In the listing that follows, find the lines with the string "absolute" and report how many there are, without commentary.

________________________________________

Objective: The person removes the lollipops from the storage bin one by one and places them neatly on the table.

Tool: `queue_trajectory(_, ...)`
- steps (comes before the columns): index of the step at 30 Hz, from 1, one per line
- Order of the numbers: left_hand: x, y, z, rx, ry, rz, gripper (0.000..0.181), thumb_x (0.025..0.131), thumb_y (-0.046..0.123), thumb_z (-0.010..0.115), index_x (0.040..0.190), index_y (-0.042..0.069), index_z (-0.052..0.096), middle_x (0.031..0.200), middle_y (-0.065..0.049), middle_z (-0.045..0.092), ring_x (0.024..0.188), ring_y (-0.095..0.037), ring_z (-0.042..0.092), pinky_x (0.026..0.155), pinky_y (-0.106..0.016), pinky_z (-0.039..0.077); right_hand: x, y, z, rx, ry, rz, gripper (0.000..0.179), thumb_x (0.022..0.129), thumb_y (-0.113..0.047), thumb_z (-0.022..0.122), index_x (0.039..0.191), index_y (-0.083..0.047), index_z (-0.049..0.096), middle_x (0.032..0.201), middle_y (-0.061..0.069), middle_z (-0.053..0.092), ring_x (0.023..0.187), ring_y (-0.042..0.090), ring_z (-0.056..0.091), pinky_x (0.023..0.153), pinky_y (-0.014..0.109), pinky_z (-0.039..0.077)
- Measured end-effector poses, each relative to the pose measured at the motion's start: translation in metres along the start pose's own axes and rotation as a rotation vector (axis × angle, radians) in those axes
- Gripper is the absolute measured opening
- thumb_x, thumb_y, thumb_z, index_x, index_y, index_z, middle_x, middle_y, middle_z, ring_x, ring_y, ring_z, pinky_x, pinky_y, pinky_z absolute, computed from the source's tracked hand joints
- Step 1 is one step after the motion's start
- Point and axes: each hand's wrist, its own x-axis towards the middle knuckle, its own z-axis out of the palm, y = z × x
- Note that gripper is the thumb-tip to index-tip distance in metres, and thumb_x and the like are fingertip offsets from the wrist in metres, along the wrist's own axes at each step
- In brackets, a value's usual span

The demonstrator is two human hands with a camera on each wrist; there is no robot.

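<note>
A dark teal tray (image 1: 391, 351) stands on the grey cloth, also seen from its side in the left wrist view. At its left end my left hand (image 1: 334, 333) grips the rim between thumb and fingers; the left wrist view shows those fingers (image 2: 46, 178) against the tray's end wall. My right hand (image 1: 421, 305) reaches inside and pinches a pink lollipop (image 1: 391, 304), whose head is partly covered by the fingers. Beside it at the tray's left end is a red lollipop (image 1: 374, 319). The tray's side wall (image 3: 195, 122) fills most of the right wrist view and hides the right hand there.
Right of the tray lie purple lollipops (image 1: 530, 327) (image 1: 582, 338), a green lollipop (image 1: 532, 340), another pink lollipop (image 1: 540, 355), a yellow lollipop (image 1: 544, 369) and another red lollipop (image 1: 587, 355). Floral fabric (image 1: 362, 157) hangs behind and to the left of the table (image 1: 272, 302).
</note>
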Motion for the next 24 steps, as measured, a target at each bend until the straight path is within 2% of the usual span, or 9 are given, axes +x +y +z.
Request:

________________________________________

### Result of the task:
2